▸ **Task directions**: The exercise asks for every line of the data to be reproduced exactly.
*** Opening Supplied information ***
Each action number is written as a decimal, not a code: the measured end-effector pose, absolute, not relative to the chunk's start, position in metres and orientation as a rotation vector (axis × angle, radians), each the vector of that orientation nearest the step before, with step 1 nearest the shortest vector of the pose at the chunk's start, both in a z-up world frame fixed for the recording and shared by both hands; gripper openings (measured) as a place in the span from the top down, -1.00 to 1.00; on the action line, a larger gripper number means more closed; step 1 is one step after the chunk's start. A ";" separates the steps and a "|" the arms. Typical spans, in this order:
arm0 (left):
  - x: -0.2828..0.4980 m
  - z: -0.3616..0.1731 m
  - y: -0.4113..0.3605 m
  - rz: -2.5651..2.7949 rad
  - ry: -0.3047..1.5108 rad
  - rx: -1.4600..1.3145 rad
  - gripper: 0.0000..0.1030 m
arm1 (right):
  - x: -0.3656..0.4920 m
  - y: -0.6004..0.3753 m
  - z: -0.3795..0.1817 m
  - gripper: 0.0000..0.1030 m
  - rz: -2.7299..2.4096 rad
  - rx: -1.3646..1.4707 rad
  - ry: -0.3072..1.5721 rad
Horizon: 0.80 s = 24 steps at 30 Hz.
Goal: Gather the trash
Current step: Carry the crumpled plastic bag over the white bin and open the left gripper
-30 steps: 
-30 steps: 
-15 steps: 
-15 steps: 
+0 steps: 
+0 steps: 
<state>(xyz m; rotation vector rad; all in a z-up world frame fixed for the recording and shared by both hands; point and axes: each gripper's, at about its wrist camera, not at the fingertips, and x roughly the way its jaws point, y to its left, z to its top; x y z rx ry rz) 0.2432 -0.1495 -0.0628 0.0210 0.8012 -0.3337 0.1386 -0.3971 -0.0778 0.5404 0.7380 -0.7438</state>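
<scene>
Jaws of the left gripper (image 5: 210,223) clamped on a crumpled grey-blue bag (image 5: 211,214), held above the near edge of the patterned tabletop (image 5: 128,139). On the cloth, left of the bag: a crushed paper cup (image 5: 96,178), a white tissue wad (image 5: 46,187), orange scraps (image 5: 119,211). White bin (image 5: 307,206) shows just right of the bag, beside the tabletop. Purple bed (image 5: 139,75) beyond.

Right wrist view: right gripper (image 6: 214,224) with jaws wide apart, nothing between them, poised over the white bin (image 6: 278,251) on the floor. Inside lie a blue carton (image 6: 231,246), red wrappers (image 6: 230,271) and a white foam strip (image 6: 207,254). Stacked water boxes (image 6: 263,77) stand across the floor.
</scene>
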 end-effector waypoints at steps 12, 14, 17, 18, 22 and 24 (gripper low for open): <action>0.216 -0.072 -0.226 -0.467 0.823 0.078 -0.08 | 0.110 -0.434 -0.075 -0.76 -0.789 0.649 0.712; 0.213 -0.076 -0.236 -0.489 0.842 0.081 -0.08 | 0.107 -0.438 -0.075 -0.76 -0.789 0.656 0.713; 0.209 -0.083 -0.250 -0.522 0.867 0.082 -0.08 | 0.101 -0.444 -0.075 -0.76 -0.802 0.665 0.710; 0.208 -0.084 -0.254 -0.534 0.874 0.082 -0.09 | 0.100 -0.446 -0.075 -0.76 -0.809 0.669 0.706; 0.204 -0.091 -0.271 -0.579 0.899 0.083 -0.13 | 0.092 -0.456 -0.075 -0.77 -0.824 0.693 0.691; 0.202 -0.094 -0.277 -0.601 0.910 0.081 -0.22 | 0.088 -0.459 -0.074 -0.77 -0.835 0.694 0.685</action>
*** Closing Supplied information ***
▸ **Answer to this exercise**:
Each action number is written as a decimal, not a code: the measured end-effector pose, absolute, not relative to the chunk's start, position in metres and orientation as a rotation vector (axis × angle, radians), each the vector of that orientation nearest the step before, with step 1 nearest the shortest vector of the pose at the chunk's start, both in a z-up world frame fixed for the recording and shared by both hands; gripper openings (measured) as a place in the span from the top down, -1.00 to 1.00; on the action line, a larger gripper number means more closed; step 1 is one step after the chunk's start. A ";" separates the steps and a "|" the arms. Typical spans, in this order:
arm0 (left):
  - x: -0.2828..0.4980 m
  - z: -0.3616..0.1731 m
  - y: -0.4113..0.3605 m
  - rz: -2.5651..2.7949 rad
  - ry: -0.3047..1.5108 rad
  - rx: -1.4600..1.3145 rad
  - gripper: 0.0000..0.1030 m
arm1 (right):
  - x: -0.3656..0.4920 m
  - y: -0.6004..0.3753 m
  - z: -0.3795..0.1817 m
  - gripper: 0.0000..0.1030 m
  - rz: -2.7299..2.4096 rad
  - rx: -1.3646..1.4707 rad
  - ry: -0.3072..1.5721 rad
Horizon: 0.80 s = 24 steps at 30 Hz.
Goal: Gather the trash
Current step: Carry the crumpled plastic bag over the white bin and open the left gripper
-30 steps: 
-30 steps: 
-15 steps: 
-15 steps: 
+0 steps: 
+0 steps: 
<state>(xyz m; rotation vector rad; all in a z-up world frame fixed for the recording and shared by both hands; point and axes: each gripper's, at about its wrist camera, not at the fingertips, and x roughly the way its jaws point, y to its left, z to its top; x y z rx ry rz) 0.2432 -0.1495 -0.0628 0.0210 0.8012 -0.3337 0.1386 -0.3971 -0.0778 0.5404 0.7380 -0.7438</state>
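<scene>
Jaws of the left gripper (image 5: 210,223) clamped on a crumpled grey-blue bag (image 5: 211,214), held above the near edge of the patterned tabletop (image 5: 128,139). On the cloth, left of the bag: a crushed paper cup (image 5: 96,178), a white tissue wad (image 5: 46,187), orange scraps (image 5: 119,211). White bin (image 5: 307,206) shows just right of the bag, beside the tabletop. Purple bed (image 5: 139,75) beyond.

Right wrist view: right gripper (image 6: 214,224) with jaws wide apart, nothing between them, poised over the white bin (image 6: 278,251) on the floor. Inside lie a blue carton (image 6: 231,246), red wrappers (image 6: 230,271) and a white foam strip (image 6: 207,254). Stacked water boxes (image 6: 263,77) stand across the floor.
</scene>
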 end-effector waypoints at steps 12, 14, 17, 18, 22 and 24 (gripper low for open): <action>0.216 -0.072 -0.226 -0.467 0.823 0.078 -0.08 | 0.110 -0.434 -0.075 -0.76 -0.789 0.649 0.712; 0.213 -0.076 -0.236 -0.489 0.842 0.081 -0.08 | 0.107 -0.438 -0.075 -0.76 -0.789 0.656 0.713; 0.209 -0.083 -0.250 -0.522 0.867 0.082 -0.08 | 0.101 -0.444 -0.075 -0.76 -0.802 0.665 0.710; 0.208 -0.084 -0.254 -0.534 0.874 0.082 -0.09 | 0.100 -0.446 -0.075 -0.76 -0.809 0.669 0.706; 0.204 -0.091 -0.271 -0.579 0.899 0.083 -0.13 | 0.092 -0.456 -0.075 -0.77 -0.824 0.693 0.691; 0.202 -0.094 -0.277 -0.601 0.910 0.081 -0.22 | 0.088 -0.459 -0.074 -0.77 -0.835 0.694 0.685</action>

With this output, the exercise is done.